## What you will do:
From the first line to the last, restate the material word for word; pictures stay out.

## Given information:
===

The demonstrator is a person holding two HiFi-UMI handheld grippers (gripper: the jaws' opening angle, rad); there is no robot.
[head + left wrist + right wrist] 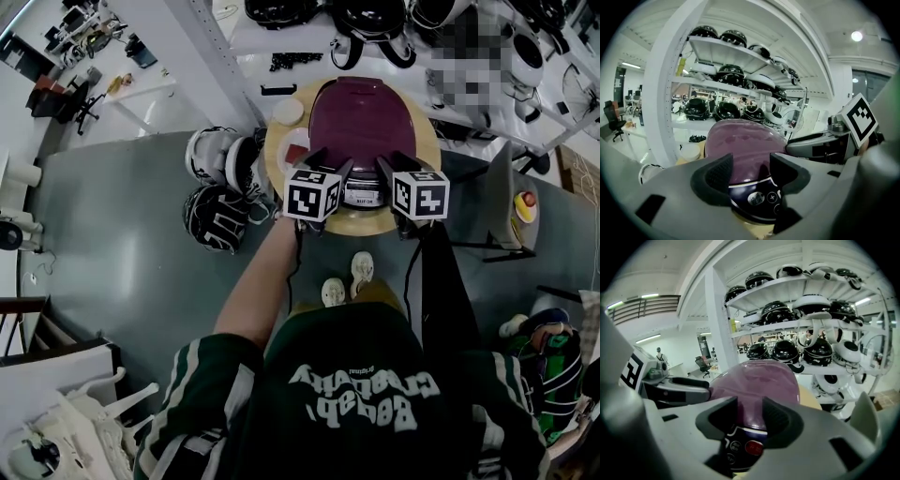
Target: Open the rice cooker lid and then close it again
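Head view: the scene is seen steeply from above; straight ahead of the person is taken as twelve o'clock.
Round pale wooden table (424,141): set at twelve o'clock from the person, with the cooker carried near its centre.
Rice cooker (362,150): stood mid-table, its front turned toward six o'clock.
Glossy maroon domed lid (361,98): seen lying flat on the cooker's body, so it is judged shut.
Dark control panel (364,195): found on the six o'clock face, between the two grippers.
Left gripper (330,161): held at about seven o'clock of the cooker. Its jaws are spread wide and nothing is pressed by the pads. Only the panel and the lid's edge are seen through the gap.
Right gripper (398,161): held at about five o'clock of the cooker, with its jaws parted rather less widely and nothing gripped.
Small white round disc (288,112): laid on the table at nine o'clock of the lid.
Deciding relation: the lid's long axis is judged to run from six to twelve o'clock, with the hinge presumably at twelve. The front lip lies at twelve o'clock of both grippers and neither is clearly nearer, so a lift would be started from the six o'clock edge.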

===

## Task solution:
The demonstrator is a person holding two HiFi-UMI handheld grippers (gripper: the jaws' opening angle, rad); there is no robot.
[head + left wrist + right wrist] 
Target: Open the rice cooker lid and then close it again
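Head view: the scene is seen steeply from above; straight ahead of the person is taken as twelve o'clock.
Round pale wooden table (424,141): set at twelve o'clock from the person, with the cooker carried near its centre.
Rice cooker (362,150): stood mid-table, its front turned toward six o'clock.
Glossy maroon domed lid (361,98): seen lying flat on the cooker's body, so it is judged shut.
Dark control panel (364,195): found on the six o'clock face, between the two grippers.
Left gripper (330,161): held at about seven o'clock of the cooker. Its jaws are spread wide and nothing is pressed by the pads. Only the panel and the lid's edge are seen through the gap.
Right gripper (398,161): held at about five o'clock of the cooker, with its jaws parted rather less widely and nothing gripped.
Small white round disc (288,112): laid on the table at nine o'clock of the lid.
Deciding relation: the lid's long axis is judged to run from six to twelve o'clock, with the hinge presumably at twelve. The front lip lies at twelve o'clock of both grippers and neither is clearly nearer, so a lift would be started from the six o'clock edge.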

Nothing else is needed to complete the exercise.